By ANDY DOLAN
UPDATED: 11:12 EST, 22 December 2008
A couple who had their children taken away from them for two years after falsely being accused of sexual abuse have been awarded a six-figure compensation payout.
Tim and Gina Williams went through a 'total nightmare' of having their three young children placed in separate foster homes after being wrongly placed under suspicion by social workers.
The couple's ordeal began after Mr Williams discovered an 11-year-old boy, semi naked and on top of his daughter, Courtney, then aged five, following a neighbourhood paddling pool party staged at their house.
Mr Williams called police, but a medical examination carried out as part of the subsequent examination resulted in social services stepping in.
Tim Williams and his wife Gina with their children Ieuan (left) Courtney (middle) and Zara (right). The couple have been awarded sizeable compensation after they were wrongly accused of failing to protect their three children from sexual abuse
A doctor who examined the child claimed she had been the victim of abuse by an adult, possibly using an implement.
As a result, social services judged Mrs Williams to also pose a potential risk to Courtney and her elder siblings Zara and Ieuan, and the children were taken away in August 2004. Their parents were allowed just two 90-minutes supervised visits per week, at a neutral venue.
The family, from Newport, South Wales, were reunited two years ago after a High Court judge exonerated the parents, who then began a compensation battle against Newport City Council and Royal Gwent Healthcare NHS Trust.
They were yesterday awarded an undisclosed sum in an agreed settlement at the High Court in Cardiff.
The Williams family also received a full written apology from Newport Council. Under the terms of the settlement, the Williams's are banned from commenting further on the case. But they have previously spoken about the devastating impact the separation caused their children.

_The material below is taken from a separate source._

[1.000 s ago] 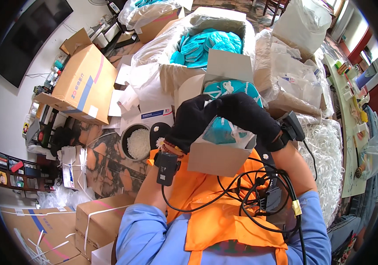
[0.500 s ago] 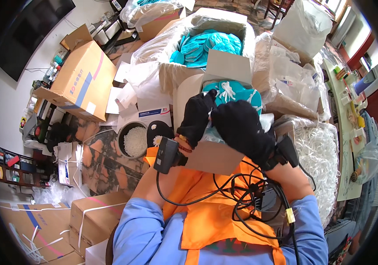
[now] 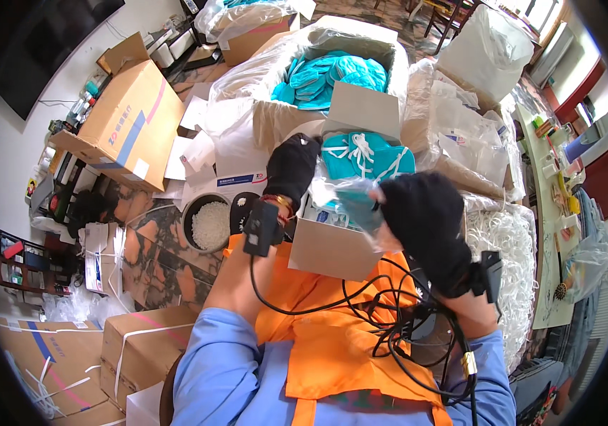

Speaking last December, they said Zara, now 14, Ieuan, 11, and Courtney, aged nine, were like 'three little strangers' at times.
Zara had always been studious but was increasingly disruptive in class, whilst Ieuan's sensitive, quiet inclination had been replaced by an angry persona. Courtney was left too scared to go to sleep in case she woke to find her parents gone.
Mrs Williams, said: 'None can bear to have us out of their sight because they think we won't come back. They believe they were taken into care because we didn't love or want them any more.'
Mr Williams, now 39, added: 'All three are extra clingy and constantly fight for our attention.
'If they don't see us at the school gates the moment the bell rings they freak out, so we have to get there 10 minutes early and stand in exactly the same spot. We take them everywhere with us because they refuse to go to babysitters. But whenever we see the children angry or in tears, we have to remember that it's not their fault.
'They were ripped from us and still don't understand why. One minute we were a family, the next thing we know social services are taking the children away. It was a total nightmare.'
The couple were banned from discussing the ongoing investigation with their children. When the day came for them to be handed over to social services, they told the trio they were going on a little holiday.
As they walked out of the social services office, they heard their children screaming 'Mummy! Daddy!'.
Over the next two years, they missed milestones such as birthdays, learning to ride bikes and school plays, and two Christmases.
The case against the parents eventually collapsed a week before a final court hearing, after the family consulted an American doctor who found there was no suggestion of any sexual abuse.
A UK doctor gave a second opinion which agreed with the US medic. The original doctor who examined Courtney then accepted their findings.
Newport council asked for the case to be dropped and the children were returned to their parents in September 2006.
The High Court was told at the time that initial evidence against the family was collected by a doctor using outdated practices to examine the girl.
The council later apologised for removing the children but said it had 'acted in good faith.'
In his judgment two years ago, Judge Crispin Masterman criticised social services for failing to follow recommended procedures and not carrying out a proper assessment of the family.
Speaking after the financial settlement yesterday, the couple's QC Robin Tolson said: 'This settlement brings closure, at least of a kind, for Tim and Gina Williams and their children.
'The effect of what happened will continue to be felt for a long time.
'But at least this now marks the end of four years spent fighting for their children and their rights before the court.'
A spokesman for the couple's legal team said that an initial report from the NHS Trust which claimed that Courtney was being abused had been 'fundamentally flawed'.